There are indications that the incidence of malignancy development is greater after FA patients have endured bone marrow transplantation, maybe by adding risk factors, such as pre-transplantation conditioning with chemotherapy and radiotherapy, immunosuppressive agents given for prophylaxis of graft versus host disease (GVHD) and GVHD itself [23]. Concerning the high risk of development malignancies, a biannual screening of the oral cavity and oropharynx starting between the ages of 15 and 20 is recommended. FA patients with a history of leukoplakia or recurrent oral lesions should be followed every six or eight weeks [4]. If malignancies are diagnosed, operative procedures in FA patients with head and neck cancer are similar to the general population with similar pathologies [24,25].
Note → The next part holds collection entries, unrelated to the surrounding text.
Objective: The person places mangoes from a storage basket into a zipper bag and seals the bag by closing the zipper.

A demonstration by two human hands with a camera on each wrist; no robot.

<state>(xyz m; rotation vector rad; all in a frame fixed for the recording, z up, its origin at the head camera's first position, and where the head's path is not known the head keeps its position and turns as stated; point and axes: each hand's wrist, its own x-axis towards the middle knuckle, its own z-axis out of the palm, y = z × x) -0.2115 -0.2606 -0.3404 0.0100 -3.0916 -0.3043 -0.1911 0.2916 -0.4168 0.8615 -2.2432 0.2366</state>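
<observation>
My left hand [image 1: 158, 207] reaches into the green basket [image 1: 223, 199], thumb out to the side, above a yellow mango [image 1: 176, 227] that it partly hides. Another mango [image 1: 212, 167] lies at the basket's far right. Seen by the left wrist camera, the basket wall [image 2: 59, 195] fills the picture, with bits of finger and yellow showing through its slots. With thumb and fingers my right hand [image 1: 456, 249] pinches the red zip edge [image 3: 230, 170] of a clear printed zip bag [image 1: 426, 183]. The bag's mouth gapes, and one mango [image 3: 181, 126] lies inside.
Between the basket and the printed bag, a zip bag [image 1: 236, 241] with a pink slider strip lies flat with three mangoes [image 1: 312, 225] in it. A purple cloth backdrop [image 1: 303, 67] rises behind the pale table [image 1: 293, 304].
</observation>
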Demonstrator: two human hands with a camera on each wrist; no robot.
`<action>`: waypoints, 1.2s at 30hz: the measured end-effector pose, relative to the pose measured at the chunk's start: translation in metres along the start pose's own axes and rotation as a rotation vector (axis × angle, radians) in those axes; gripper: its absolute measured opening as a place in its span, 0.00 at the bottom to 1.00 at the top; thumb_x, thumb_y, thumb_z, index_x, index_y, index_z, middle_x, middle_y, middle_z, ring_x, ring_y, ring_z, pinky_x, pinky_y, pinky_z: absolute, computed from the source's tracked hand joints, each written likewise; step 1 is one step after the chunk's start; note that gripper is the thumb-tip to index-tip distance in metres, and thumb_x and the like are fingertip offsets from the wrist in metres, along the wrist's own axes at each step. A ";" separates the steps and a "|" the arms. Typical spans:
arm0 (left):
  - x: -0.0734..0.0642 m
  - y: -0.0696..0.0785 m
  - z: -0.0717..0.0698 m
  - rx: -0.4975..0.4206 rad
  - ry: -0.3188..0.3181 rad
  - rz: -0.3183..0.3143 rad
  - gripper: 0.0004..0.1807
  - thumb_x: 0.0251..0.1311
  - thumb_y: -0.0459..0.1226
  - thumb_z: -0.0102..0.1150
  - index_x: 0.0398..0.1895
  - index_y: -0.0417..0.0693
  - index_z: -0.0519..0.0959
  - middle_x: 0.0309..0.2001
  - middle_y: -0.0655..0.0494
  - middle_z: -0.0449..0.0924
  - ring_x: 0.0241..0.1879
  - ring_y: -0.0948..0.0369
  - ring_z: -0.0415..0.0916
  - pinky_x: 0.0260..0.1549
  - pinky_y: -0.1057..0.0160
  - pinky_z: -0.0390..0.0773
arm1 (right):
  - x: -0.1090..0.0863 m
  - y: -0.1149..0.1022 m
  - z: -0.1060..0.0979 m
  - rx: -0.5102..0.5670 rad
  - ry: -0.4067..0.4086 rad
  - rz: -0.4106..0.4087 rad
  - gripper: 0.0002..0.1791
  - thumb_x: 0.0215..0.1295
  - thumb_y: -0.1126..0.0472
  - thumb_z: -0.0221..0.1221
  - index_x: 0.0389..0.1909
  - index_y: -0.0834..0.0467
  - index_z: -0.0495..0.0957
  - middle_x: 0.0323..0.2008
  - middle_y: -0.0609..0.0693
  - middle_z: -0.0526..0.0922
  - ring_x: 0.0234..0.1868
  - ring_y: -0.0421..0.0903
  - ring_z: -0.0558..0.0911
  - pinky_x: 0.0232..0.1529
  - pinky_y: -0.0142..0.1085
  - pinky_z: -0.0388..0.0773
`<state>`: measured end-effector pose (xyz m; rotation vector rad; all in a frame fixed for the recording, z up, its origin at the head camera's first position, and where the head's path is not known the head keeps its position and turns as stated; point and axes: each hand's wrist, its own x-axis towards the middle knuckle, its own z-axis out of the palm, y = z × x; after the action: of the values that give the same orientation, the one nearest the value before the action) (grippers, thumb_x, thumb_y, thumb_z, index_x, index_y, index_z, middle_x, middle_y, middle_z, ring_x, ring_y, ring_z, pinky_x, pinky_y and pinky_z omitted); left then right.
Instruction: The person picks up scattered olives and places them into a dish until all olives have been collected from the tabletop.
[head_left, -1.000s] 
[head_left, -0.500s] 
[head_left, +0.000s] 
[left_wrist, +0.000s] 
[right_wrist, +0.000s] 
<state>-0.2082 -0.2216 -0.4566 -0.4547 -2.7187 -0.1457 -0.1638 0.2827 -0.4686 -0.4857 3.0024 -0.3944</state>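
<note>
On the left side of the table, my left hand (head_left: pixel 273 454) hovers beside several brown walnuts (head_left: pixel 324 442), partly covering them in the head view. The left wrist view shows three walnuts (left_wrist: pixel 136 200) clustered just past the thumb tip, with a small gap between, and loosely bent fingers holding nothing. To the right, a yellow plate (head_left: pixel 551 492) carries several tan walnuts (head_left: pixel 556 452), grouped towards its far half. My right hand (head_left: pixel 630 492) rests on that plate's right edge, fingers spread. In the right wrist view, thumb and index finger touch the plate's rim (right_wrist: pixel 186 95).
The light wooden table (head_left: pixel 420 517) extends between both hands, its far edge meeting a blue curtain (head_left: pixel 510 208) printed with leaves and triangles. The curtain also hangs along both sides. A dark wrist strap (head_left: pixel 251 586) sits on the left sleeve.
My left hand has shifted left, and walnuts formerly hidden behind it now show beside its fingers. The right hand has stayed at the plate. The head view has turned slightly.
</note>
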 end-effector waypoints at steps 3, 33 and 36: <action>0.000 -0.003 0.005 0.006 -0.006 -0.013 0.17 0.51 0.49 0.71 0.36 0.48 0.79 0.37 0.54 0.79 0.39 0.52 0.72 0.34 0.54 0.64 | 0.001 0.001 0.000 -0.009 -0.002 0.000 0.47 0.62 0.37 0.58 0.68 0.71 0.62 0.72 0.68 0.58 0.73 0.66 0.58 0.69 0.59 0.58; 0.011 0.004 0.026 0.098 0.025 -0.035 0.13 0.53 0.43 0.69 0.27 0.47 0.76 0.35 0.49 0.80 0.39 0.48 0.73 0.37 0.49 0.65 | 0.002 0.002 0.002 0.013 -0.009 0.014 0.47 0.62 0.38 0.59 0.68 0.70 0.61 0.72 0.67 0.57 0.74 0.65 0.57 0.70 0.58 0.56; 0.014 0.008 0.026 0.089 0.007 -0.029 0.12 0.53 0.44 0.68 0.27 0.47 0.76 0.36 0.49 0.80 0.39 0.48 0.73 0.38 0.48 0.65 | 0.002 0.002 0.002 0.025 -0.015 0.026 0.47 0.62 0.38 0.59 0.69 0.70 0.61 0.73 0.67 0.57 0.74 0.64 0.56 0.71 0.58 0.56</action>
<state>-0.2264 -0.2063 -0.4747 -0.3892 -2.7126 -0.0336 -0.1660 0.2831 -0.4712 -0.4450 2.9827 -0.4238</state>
The associated bone marrow failure in FA patients requires preoperative consultation in a Hematology Oncology Treatment Centre. The need of blood and platelet transfusion before surgery must be considered [24]. Besides the risk of development of wound infections and hematoma, FA patients can have serious problems in adjuvant therapy [4,26]. Because of the increased susceptibility to mutagenic stimuli [27], standard doses of radiotherapy and chemotherapy are generally reduced [24].
CONCLUSION
The topical administration of TA in combination with primary suture and perioperative transfusion of platelets seems to be effective in the prevention of postoperative hemorrhage in patients with severe thrombocytopenia undergoing dental extraction. It is essential to follow defined surgical protocols in the management of patients with bleeding disorders. A specialized dental service should perform these procedures in close cooperation with a hematology oncology treatment centre. The high risk of developing an oral squamous cell carcinoma for patients affected by FA, requires a frequent oral examination by dental practitioners.